**Exercise requirements**
Please print each of the entries below exactly.

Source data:

• • • •

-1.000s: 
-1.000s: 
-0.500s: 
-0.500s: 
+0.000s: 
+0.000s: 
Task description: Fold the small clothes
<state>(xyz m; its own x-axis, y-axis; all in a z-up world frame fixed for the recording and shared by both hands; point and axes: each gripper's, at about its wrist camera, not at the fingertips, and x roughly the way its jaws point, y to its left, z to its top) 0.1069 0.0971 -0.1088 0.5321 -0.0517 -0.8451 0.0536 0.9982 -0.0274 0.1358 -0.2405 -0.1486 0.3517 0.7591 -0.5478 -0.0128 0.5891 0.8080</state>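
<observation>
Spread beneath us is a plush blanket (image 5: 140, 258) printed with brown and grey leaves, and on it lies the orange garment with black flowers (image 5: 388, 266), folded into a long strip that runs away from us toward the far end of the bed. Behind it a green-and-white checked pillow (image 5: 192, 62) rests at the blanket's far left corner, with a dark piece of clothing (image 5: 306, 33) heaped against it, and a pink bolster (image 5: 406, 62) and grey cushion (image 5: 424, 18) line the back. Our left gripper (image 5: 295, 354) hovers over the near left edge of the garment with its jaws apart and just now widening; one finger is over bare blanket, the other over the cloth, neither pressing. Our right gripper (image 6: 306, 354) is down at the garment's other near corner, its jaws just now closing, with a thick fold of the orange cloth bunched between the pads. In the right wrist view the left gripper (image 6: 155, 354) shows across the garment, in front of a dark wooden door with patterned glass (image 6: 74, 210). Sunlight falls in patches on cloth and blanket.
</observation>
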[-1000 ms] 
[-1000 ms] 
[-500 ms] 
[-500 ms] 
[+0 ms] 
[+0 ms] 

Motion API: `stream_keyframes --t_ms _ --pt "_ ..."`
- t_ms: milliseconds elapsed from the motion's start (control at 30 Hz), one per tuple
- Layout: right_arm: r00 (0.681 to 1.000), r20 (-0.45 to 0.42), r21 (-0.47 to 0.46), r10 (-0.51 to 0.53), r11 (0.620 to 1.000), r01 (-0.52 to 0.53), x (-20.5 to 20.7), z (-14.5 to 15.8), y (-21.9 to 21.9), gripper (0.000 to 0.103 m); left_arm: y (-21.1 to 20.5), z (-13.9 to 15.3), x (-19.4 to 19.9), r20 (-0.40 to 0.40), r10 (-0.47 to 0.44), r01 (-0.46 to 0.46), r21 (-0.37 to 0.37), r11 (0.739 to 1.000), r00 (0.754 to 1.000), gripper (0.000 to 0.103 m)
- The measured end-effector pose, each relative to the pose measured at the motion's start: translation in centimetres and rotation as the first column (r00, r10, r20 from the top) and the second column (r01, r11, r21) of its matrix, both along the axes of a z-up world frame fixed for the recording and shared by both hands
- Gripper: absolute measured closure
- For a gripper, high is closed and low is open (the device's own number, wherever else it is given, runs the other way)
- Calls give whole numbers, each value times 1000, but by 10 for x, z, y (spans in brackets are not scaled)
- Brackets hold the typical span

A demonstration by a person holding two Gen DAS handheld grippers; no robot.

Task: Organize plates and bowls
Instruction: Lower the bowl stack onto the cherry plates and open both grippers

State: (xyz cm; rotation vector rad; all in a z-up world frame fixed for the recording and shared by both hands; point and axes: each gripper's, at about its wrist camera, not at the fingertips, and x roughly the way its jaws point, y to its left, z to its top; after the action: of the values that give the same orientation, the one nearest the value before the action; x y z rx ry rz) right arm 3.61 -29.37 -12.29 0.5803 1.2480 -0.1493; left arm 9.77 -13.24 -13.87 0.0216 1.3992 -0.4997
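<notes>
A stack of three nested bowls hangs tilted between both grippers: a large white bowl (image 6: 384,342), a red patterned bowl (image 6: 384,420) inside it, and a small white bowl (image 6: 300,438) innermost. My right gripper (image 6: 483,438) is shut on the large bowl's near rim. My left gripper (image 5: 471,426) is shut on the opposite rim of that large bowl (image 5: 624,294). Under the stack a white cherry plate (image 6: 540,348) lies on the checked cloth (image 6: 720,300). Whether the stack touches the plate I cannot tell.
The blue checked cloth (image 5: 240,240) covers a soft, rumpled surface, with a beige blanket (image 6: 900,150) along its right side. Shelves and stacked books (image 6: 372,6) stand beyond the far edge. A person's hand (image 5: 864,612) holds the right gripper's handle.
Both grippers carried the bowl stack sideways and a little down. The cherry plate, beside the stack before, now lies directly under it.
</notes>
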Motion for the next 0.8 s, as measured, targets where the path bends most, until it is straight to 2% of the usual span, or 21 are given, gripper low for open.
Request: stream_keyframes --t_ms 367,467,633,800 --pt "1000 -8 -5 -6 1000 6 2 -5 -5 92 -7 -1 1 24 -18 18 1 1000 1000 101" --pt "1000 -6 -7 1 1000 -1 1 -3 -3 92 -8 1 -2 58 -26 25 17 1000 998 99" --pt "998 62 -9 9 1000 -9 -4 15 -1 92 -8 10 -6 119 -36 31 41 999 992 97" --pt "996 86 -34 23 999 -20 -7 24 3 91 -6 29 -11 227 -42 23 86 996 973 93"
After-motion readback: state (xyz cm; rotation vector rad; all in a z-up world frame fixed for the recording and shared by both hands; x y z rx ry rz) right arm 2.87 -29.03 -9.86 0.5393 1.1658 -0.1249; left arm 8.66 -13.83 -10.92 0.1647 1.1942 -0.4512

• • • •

**Task output**
-1.000s: 
-1.000s: 
-0.500s: 
-0.500s: 
+0.000s: 
+0.000s: 
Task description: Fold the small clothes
<state>(xyz m; its own x-axis, y-axis; all in a z-up world frame fixed for the recording and shared by both hands; point and axes: each gripper's, at about its wrist camera, not at the fingertips, and x roughly the way its jaws point, y to its left, z to its top) 0.1069 0.0971 -0.1088 0.5321 -0.0517 -0.8451 0.0536 0.9982 -0.0274 0.1358 -0.2405 -0.1486 0.3517 0.7591 -0.5478 -0.0128 0.5891 0.8080</state>
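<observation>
Spread beneath us is a plush blanket (image 5: 140, 258) printed with brown and grey leaves, and on it lies the orange garment with black flowers (image 5: 388, 266), folded into a long strip that runs away from us toward the far end of the bed. Behind it a green-and-white checked pillow (image 5: 192, 62) rests at the blanket's far left corner, with a dark piece of clothing (image 5: 306, 33) heaped against it, and a pink bolster (image 5: 406, 62) and grey cushion (image 5: 424, 18) line the back. Our left gripper (image 5: 295, 354) hovers over the near left edge of the garment with its jaws apart and just now widening; one finger is over bare blanket, the other over the cloth, neither pressing. Our right gripper (image 6: 306, 354) is down at the garment's other near corner, its jaws just now closing, with a thick fold of the orange cloth bunched between the pads. In the right wrist view the left gripper (image 6: 155, 354) shows across the garment, in front of a dark wooden door with patterned glass (image 6: 74, 210). Sunlight falls in patches on cloth and blanket.
</observation>
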[-1000 ms] 
[-1000 ms] 
[-500 ms] 
[-500 ms] 
[+0 ms] 
[+0 ms] 

Motion API: `stream_keyframes --t_ms _ --pt "_ ..."`
- t_ms: milliseconds elapsed from the motion's start (control at 30 Hz), one per tuple
- Layout: right_arm: r00 (0.681 to 1.000), r20 (-0.45 to 0.42), r21 (-0.47 to 0.46), r10 (-0.51 to 0.53), r11 (0.620 to 1.000), r01 (-0.52 to 0.53), x (-20.5 to 20.7), z (-14.5 to 15.8), y (-21.9 to 21.9), gripper (0.000 to 0.103 m); left_arm: y (-21.1 to 20.5), z (-13.9 to 15.3), x (-19.4 to 19.9), r20 (-0.40 to 0.40), r10 (-0.47 to 0.44), r01 (-0.46 to 0.46), r21 (-0.37 to 0.37), r11 (0.739 to 1.000), r00 (0.754 to 1.000), gripper (0.000 to 0.103 m)
- The measured end-effector pose, each relative to the pose measured at the motion's start: translation in centimetres and rotation as the first column (r00, r10, r20 from the top) and the second column (r01, r11, r21) of its matrix, both along the axes of a z-up world frame fixed for the recording and shared by both hands
- Gripper: absolute measured closure
- For a gripper, high is closed and low is open (the device's own number, wherever else it is given, runs the other way)
- Calls give whole numbers, each value times 1000, but by 10 for x, z, y (spans in brackets are not scaled)
- Brackets hold the typical span

A demonstration by a person holding two Gen DAS handheld grippers; no robot.

Task: Organize plates and bowls
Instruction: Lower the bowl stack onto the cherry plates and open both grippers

State: (xyz cm; rotation vector rad; all in a z-up world frame fixed for the recording and shared by both hands; point and axes: each gripper's, at about its wrist camera, not at the fingertips, and x roughly the way its jaws point, y to its left, z to its top; after the action: of the values that give the same orientation, the one nearest the value before the action; x y z rx ry rz) right arm 3.61 -29.37 -12.29 0.5803 1.2480 -0.1493; left arm 9.77 -13.24 -13.87 0.0216 1.3992 -0.4997
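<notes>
A stack of three nested bowls hangs tilted between both grippers: a large white bowl (image 6: 384,342), a red patterned bowl (image 6: 384,420) inside it, and a small white bowl (image 6: 300,438) innermost. My right gripper (image 6: 483,438) is shut on the large bowl's near rim. My left gripper (image 5: 471,426) is shut on the opposite rim of that large bowl (image 5: 624,294). Under the stack a white cherry plate (image 6: 540,348) lies on the checked cloth (image 6: 720,300). Whether the stack touches the plate I cannot tell.
The blue checked cloth (image 5: 240,240) covers a soft, rumpled surface, with a beige blanket (image 6: 900,150) along its right side. Shelves and stacked books (image 6: 372,6) stand beyond the far edge. A person's hand (image 5: 864,612) holds the right gripper's handle.
Both grippers carried the bowl stack sideways and a little down. The cherry plate, beside the stack before, now lies directly under it.
</notes>
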Motion for the next 0.8 s, as measured, targets where the path bends most, until it is straight to 2% of the usual span, or 21 are given, gripper low for open.
Request: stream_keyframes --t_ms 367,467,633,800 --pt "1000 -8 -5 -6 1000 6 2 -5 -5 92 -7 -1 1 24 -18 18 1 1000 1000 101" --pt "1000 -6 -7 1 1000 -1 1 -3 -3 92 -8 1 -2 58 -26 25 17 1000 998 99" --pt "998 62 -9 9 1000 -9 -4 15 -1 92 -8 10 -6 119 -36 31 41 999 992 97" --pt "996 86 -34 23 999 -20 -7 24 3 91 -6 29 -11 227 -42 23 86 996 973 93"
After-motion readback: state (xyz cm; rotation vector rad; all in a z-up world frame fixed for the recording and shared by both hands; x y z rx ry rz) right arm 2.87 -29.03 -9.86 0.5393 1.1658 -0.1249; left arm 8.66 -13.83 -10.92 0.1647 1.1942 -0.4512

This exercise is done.